A concept should provide consumers with the same information that will be available to them once the product is in market. For example, do you have a small package with little space to communicate? Do you have a very limited advertising budget? Are you launching a truly disruptive product whose benefits may require more explanation to persuade consumers? Design your concept realistically by acknowledging potential communication challenges and giving advance consideration to what kind of marketing support you will provide.


For those initiatives with limited marketing support, communicating your competitive advantage can prove particularly challenging. A recent Nielsen study comparing the performance of product concepts with advertising support to those without it found that supported concepts were twice as likely to succeed in testing on the dimension of competitive advantage.* For initiatives lacking support, inherent advantages (e.g., “multi-tasking moisturizer” or “all-purpose cleaner”) and distinctive flavors or ingredients can help drive differentiation without requiring much explanation.


Even when initiatives are well supported, including more information in a concept isn’t always better.
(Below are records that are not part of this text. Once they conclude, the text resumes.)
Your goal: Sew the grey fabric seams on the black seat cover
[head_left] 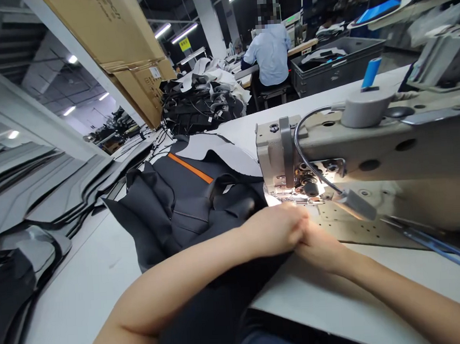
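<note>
Dark grey padded fabric with 1 orange stripe lies bunched on the white tabletop. It spreads from the near middle toward the far left, and its right edge reaches the foot of the beige industrial sewing machine. Our 2 hands meet there, on the near side of the lit needle area. Our left hand comes in from the near left with the forearm lying across the fabric, and it rests knuckles-up on the cloth. Our right hand comes in from the near right and touches the left. The fingers of both are tucked out of sight where the hands meet, so we cannot tell whether they pinch the cloth or are only folded narrow.

A small grey lamp on a bendy neck hangs just right of the hands. A blue cylinder stands on top of the machine. At the far left, brown cardboard boxes lean above a heap of black and grey cut pieces. Farther off, a person in a pale blue shirt sits with their back to us beside a dark grey plastic crate.
</note>
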A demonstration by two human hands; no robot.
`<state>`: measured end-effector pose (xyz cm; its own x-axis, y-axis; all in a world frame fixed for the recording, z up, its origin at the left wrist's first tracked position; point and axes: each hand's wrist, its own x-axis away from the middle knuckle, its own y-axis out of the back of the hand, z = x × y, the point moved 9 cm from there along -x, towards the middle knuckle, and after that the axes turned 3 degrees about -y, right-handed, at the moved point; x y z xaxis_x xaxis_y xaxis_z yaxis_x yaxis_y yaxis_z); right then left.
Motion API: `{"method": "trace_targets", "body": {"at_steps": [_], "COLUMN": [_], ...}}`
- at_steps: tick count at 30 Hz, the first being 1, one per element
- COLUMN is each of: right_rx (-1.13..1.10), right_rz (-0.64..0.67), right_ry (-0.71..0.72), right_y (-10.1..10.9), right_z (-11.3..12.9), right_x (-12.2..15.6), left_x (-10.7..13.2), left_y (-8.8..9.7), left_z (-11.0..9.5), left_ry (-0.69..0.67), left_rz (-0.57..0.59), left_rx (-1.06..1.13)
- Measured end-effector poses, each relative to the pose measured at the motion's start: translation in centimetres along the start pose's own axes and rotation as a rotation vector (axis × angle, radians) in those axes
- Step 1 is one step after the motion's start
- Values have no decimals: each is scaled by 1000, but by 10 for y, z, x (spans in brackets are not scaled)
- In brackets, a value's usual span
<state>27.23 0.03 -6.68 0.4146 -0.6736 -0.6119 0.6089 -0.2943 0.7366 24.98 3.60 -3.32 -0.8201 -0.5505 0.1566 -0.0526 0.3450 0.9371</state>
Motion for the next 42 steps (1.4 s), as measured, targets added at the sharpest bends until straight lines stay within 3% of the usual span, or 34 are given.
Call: {"method": "trace_targets", "body": {"at_steps": [3,6,9,12,15,18,23,33,42], "right_rx": [-180,-268,-200,-45,120,220,230,211,209], "right_rz": [259,420,349,241,95,21,-26,-23,1], "right_ry": [128,200,136,142,216,226,223,227,195], "right_y": [-7,-29,-55,-70,-65,-59,-52,-47,-40], "right_z": [13,31,38,47,59,65,66,58,16], "right_x": [19,43,46,41,42,46,51,57,49], "left_x": [0,3,2,0,2,4,3,1,-24], "left_y": [-11,-39,-62,-64,-62,-60,-64,-60,-54], "left_z": [43,45,44,64,76,69,46,55,63], "left_ry": [201,194,207,300,229,99,-77,66,144], "left_rz": [-21,80,155,101,75,24,5,-24,-45], "left_rx": [131,78,-42,-126,-231,-421,-596,-648,-647]}}
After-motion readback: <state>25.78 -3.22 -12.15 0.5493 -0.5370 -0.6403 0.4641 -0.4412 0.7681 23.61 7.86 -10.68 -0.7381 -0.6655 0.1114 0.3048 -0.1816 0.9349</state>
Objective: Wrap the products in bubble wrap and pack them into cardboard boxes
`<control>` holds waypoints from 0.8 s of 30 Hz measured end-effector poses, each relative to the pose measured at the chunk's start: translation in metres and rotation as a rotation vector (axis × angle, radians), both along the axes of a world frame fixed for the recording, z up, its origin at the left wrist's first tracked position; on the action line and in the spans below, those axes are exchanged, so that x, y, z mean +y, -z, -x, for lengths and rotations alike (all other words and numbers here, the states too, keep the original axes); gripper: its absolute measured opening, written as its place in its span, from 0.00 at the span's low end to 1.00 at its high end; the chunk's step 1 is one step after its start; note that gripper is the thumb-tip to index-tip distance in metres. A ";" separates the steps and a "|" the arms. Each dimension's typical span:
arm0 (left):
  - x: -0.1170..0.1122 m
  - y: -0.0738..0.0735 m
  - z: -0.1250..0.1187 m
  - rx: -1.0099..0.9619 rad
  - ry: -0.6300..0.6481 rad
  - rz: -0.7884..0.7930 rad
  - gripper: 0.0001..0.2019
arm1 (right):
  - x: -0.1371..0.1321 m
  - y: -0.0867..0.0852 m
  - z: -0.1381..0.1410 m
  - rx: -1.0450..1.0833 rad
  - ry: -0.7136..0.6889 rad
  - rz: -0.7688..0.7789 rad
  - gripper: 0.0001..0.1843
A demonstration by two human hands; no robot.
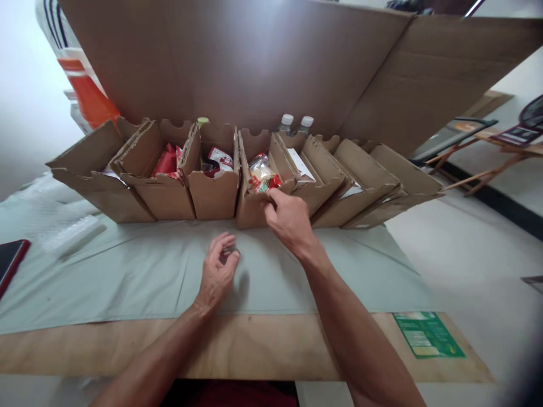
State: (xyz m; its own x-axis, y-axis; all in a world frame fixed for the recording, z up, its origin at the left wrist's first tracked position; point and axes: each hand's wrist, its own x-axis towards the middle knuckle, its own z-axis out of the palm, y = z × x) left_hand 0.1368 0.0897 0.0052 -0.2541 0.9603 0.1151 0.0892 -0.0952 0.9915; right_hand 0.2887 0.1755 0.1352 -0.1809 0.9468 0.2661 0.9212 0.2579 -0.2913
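Note:
My right hand point(289, 219) is closed at the front rim of a cardboard box point(250, 212) near the middle of the row, thumb and forefinger pinching the edge. Just behind those fingers, inside that box, lie snack packets point(263, 172) in clear, red and gold wrapping. Above the pale green cloth point(148, 265) hovers my left hand point(218, 268), its fingers curled toward the thumb. Something small and greyish point(230, 249) shows between them, too unclear to name.
Neighbouring cardboard boxes hold a red packet point(167, 163), a white-and-red packet point(221, 159) and a white box point(301, 165). A tall cardboard panel point(254, 62) stands behind, with bottles point(287, 121) before it. Bubble wrap point(70, 226), a phone-like device point(11, 260) and a green leaflet point(428, 334) lie around.

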 end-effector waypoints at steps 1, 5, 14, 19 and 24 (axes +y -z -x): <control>0.002 -0.001 0.003 -0.051 -0.042 0.009 0.16 | -0.017 0.004 -0.008 0.032 -0.042 -0.028 0.14; 0.008 -0.007 0.013 -0.179 -0.170 0.045 0.24 | -0.098 0.009 -0.056 0.121 -0.282 -0.224 0.13; -0.019 -0.023 0.011 -0.120 0.095 -0.035 0.34 | -0.231 0.047 -0.191 0.532 0.253 -0.219 0.19; -0.056 -0.026 0.003 -0.117 0.348 -0.022 0.35 | -0.261 0.108 -0.207 0.797 0.363 0.096 0.36; -0.066 -0.032 -0.005 -0.039 0.384 -0.021 0.29 | -0.230 0.117 -0.167 0.675 0.292 0.097 0.34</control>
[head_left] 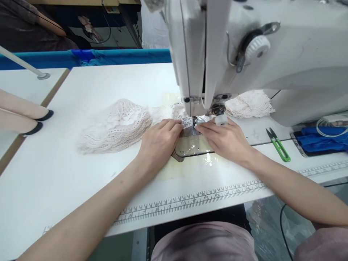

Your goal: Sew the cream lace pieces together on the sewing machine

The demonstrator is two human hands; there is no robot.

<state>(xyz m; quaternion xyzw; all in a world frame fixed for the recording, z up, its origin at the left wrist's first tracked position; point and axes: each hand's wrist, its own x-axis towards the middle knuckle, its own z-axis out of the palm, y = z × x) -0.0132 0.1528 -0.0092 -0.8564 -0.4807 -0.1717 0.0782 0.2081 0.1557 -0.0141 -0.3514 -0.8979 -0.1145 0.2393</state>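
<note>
A white sewing machine (244, 54) stands over a white table (81, 90). A strip of pale lace trim (187, 121) lies under its presser foot. My left hand (159, 143) rests just left of the needle, fingers curled and pinching the lace. My right hand (223, 139) lies just right of the needle, fingertips pressed on the same lace. A white thimble-like cap (221, 120) sits on one right finger. A heap of the lace (116, 125) lies to the left, and more lace (250, 103) is bunched behind the machine arm.
Green thread snips (278, 145) lie to the right of the machine bed. A blue item with a white cable (323, 139) sits at far right. A printed ruler (190, 201) runs along the table's front edge. Another table with tan objects (21, 116) stands at left.
</note>
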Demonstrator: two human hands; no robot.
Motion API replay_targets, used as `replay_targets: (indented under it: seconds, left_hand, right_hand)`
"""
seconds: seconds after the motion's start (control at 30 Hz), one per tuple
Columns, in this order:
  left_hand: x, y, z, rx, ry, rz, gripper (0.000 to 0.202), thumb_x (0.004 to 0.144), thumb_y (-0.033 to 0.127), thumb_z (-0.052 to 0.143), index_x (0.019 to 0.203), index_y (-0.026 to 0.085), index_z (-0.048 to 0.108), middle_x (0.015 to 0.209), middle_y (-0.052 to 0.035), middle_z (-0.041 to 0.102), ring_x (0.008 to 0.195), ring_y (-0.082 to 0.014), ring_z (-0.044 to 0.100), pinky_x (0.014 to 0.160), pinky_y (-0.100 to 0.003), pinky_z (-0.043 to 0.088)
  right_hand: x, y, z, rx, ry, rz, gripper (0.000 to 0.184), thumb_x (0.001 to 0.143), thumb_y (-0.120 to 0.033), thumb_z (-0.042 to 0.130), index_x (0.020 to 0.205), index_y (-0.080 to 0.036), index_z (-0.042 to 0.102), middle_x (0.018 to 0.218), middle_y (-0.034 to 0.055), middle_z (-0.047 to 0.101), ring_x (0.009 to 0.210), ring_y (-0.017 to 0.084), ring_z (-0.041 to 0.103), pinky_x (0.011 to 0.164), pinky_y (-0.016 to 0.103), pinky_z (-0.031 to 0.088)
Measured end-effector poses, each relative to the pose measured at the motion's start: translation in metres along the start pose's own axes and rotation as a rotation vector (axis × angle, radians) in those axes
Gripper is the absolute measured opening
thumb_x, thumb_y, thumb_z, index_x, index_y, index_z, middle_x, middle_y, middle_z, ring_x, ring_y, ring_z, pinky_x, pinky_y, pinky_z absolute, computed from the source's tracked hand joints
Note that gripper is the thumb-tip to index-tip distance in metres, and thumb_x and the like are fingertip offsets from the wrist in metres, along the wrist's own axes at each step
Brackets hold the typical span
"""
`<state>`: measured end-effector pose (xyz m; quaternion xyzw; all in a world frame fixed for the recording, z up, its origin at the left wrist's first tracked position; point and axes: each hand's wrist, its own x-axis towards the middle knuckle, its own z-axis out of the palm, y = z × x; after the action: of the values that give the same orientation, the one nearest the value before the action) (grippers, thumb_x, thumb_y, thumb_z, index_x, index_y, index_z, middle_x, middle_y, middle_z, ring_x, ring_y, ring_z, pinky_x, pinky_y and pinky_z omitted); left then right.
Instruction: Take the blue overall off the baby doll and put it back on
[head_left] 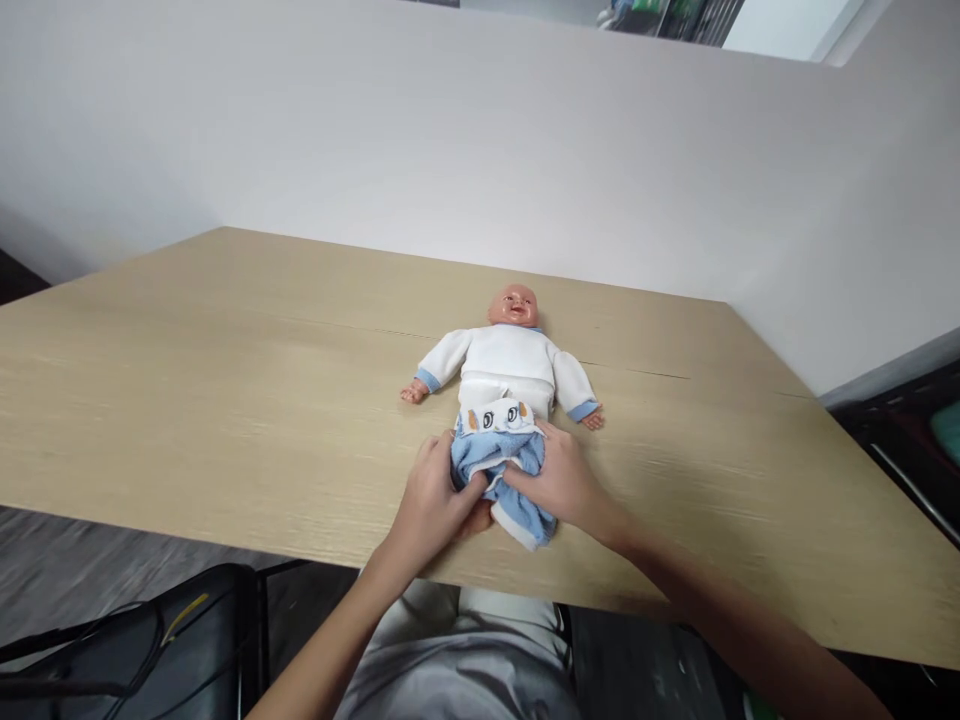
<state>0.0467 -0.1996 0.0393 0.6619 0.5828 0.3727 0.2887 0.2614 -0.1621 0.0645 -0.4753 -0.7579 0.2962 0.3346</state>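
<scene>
So both your hands are on the doll's [507, 305] blue pants [491, 455], right at the near edge of the table [225, 380]. Your left hand [433, 495] is curled tight around the left side of the fabric, thumb pressed in toward the middle, so that's a closed grip with cloth bunched inside it. Your right hand [561, 480] has the other side: fingers laid along the hip, thumb dug into the folds, also pinching the pants rather than hanging open. The two thumbs nearly meet in the crumpled bit between them.

Just past your knuckles is the waistband [499, 415], white with little cartoon eyes printed on it, sitting at the doll's waist. Beyond that is the white top [510, 362] with blue trim at the wrists, arms spread out to either side of your hands, head pointing away from you toward the wall [450, 130].

Below your right palm, one pant leg sticks out toward you with its white cuff [527, 528] close to the table edge. Can't tell if there's a doll leg in it.
</scene>
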Motion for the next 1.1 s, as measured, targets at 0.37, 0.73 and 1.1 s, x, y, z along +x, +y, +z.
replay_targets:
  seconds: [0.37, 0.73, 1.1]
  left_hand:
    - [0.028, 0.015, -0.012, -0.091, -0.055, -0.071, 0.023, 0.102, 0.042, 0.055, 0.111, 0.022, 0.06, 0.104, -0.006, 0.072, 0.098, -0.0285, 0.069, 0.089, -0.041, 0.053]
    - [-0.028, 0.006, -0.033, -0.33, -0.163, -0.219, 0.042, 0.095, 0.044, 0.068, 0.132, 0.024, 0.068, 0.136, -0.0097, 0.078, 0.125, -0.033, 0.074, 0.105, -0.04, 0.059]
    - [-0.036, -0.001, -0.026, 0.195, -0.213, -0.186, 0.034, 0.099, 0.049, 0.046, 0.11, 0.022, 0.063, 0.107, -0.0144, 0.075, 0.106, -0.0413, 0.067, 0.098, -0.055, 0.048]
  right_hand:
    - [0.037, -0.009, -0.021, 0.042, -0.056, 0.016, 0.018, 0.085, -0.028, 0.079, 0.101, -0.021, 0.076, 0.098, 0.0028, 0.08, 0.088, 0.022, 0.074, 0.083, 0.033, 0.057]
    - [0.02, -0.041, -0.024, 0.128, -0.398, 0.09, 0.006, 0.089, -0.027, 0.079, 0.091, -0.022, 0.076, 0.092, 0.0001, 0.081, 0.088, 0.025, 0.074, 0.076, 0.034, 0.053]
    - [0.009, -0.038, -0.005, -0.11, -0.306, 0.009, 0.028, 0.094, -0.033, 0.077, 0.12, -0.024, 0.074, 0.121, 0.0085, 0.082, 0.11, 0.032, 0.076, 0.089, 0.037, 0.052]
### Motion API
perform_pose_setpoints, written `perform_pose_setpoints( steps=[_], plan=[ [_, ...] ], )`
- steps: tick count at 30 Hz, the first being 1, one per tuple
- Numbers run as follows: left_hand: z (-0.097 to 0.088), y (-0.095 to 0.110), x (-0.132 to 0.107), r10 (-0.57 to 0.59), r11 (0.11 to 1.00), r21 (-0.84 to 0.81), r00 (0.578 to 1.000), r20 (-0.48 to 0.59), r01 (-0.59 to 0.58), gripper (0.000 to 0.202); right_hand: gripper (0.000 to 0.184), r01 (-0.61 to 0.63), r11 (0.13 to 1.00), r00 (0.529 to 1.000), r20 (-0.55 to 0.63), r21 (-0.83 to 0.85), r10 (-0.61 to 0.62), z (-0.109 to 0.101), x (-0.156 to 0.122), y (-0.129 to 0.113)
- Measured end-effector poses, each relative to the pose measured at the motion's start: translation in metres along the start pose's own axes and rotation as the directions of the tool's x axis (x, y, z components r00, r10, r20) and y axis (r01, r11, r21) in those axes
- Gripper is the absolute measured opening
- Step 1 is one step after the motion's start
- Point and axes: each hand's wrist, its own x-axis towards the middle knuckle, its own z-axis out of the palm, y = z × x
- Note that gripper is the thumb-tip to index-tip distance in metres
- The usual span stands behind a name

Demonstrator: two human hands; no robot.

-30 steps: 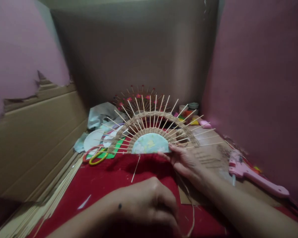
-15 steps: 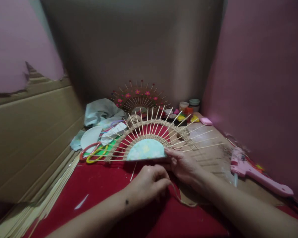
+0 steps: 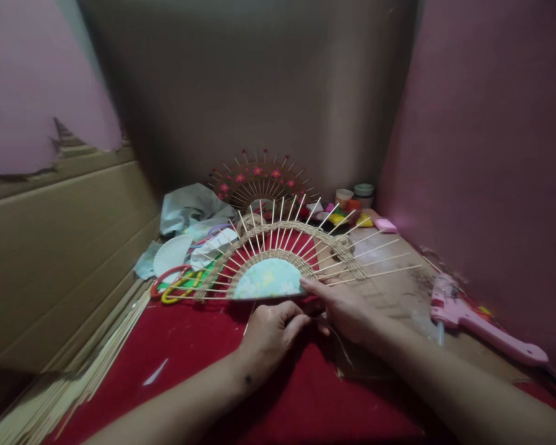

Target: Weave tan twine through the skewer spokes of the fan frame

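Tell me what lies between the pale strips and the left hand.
The head view shows red surface, with a small white sliver on it and, close by the left hand, a thin pale stick.

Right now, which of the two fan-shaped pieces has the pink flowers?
The farther piece, at the back; the nearer piece, held by the right hand, has a turquoise half-circle instead.

Pink wall (image 3: 482, 136) right, torn-edged cardboard panel (image 3: 74, 210) left, dark backdrop (image 3: 241, 86), dim light
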Motion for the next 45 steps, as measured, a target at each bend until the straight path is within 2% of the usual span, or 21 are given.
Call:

Consumers can get lost in the clutter and fail to zero in on the most compelling aspects of your proposition. This can not only affect performance of communication dimensions, but also drag down overall purchase intent.


Source: Factors for Success database. In testing, “concepts with advertising support” provided the same amount of information as would be communicated by the package and advertising, while those “concepts without advertising support” provided only information that would be found on the package.